## Task directions:
Down to the last line, set down the listing below exactly, apart from its pictures.

□ □ □

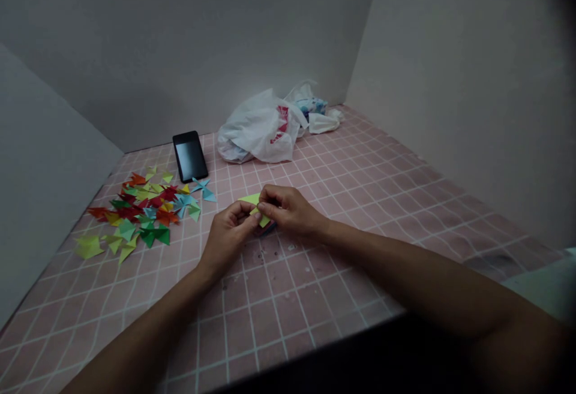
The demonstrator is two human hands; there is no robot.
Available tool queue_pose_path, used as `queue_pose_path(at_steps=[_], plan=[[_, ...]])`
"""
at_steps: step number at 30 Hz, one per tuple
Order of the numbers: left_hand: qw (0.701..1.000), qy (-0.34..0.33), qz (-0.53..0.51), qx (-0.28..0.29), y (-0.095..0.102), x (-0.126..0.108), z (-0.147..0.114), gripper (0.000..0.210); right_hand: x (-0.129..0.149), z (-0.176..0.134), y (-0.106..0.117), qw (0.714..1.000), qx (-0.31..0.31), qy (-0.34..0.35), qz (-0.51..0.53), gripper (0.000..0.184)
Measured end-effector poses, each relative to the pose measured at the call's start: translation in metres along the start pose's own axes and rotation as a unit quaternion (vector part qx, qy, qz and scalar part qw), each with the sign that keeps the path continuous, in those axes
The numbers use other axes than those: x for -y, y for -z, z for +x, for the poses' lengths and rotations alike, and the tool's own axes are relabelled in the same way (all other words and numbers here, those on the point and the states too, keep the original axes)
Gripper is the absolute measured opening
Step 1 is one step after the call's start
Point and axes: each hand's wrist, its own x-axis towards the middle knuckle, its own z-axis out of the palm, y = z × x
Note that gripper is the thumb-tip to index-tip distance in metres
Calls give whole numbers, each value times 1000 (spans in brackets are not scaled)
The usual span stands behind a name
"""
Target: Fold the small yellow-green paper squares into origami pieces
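Between my two hands is a small piece of yellow-green origami paper (264,221), held just above the pink checked table. My left hand (231,226) pinches its left side between thumb and fingers. On the right side, the thumb and curled fingers of my right hand (290,211) grip the same paper. More yellow-green paper (249,198) shows behind the fingertips; whether it is part of the held piece I cannot tell. Something darker, red and blue, peeks out beneath the hands, mostly hidden.
Many folded paper pieces (148,205) in red, orange, yellow, green and blue lie spread at the left. A black phone (189,157) lies behind them. By the back wall sit a white plastic bag (256,127) and a crumpled wrapper (312,106). Walls enclose the pink tablecloth (360,184).
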Motion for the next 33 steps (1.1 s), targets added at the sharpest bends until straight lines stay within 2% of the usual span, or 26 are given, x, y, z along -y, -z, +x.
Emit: queue_pose_path(at_steps=[4,9,13,18,26,30,33], plan=[[1000,3,-8,-6,1,2,0,26,-1,0,0,1000,9,-8,19,14],[998,5,-27,-53,1,0,-1,25,-6,2,0,998,32,-25,46,17],[997,29,-15,-64,0,-4,-1,30,-7,4,2,999,30,-18,9,14],[997,39,1,-70,-1,-8,-1,31,-1,4,6,997,20,21,-68,15],[995,61,-19,-83,1,-5,1,26,-1,3,6,999,10,3,-51,13],[996,27,50,-68,2,-6,2,25,-2,5,6,997,13,30,-63,12],[993,-19,74,-88,2,-8,1,21,-2,5,4,1000,-8,19,-8,15]])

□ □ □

## Answer box:
The demonstrator is two human hands; there is no robot.
Available tool queue_pose_path, used as `queue_pose_path(at_steps=[_], plan=[[_, ...]])`
"""
at_steps: step number at 30 Hz, one per tuple
Order of the numbers: left_hand: qw (0.701..1.000), qy (-0.34..0.33), qz (-0.53..0.51), qx (-0.28..0.29), y (-0.095..0.102), x (-0.126..0.108), z (-0.147..0.114), gripper (0.000..0.210); right_hand: x (-0.129..0.149), z (-0.176..0.134), y (-0.106..0.117), qw (0.714..1.000), qx (-0.31..0.31), qy (-0.34..0.35), qz (-0.51..0.53), gripper (0.000..0.184)
Measured end-effector poses, each relative to the pose measured at the call's start: translation in metres along the start pose's own axes and rotation as a unit quaternion (vector part qx, qy, qz and scalar part qw), each with the sign that keeps the path continuous, in those axes
The numbers use other axes than those: x for -y, y for -z, z for +x, for the poses' lengths and rotations alike, and the tool's own axes are relabelled in the same way (all other words and numbers here, those on the point and the states too, keep the original axes)
Gripper is the absolute measured opening
Step 1 is one step after the call's start
Point and axes: each hand's wrist, its own x-axis towards the middle knuckle, its own z-axis out of the palm, y = z × x
Note that gripper is the thumb-tip to index-tip distance in metres
Calls give whole numbers, each value times 1000 (spans in brackets are not scaled)
The usual span stands behind a name
"""
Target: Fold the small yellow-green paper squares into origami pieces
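Between my two hands is a small piece of yellow-green origami paper (264,221), held just above the pink checked table. My left hand (231,226) pinches its left side between thumb and fingers. On the right side, the thumb and curled fingers of my right hand (290,211) grip the same paper. More yellow-green paper (249,198) shows behind the fingertips; whether it is part of the held piece I cannot tell. Something darker, red and blue, peeks out beneath the hands, mostly hidden.
Many folded paper pieces (148,205) in red, orange, yellow, green and blue lie spread at the left. A black phone (189,157) lies behind them. By the back wall sit a white plastic bag (256,127) and a crumpled wrapper (312,106). Walls enclose the pink tablecloth (360,184).
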Motion for the next 33 steps (1.1 s), targets added at the sharpest bends until straight lines stay within 2% of the usual span, or 26 are given, x, y, z along -y, -z, +x.
Emit: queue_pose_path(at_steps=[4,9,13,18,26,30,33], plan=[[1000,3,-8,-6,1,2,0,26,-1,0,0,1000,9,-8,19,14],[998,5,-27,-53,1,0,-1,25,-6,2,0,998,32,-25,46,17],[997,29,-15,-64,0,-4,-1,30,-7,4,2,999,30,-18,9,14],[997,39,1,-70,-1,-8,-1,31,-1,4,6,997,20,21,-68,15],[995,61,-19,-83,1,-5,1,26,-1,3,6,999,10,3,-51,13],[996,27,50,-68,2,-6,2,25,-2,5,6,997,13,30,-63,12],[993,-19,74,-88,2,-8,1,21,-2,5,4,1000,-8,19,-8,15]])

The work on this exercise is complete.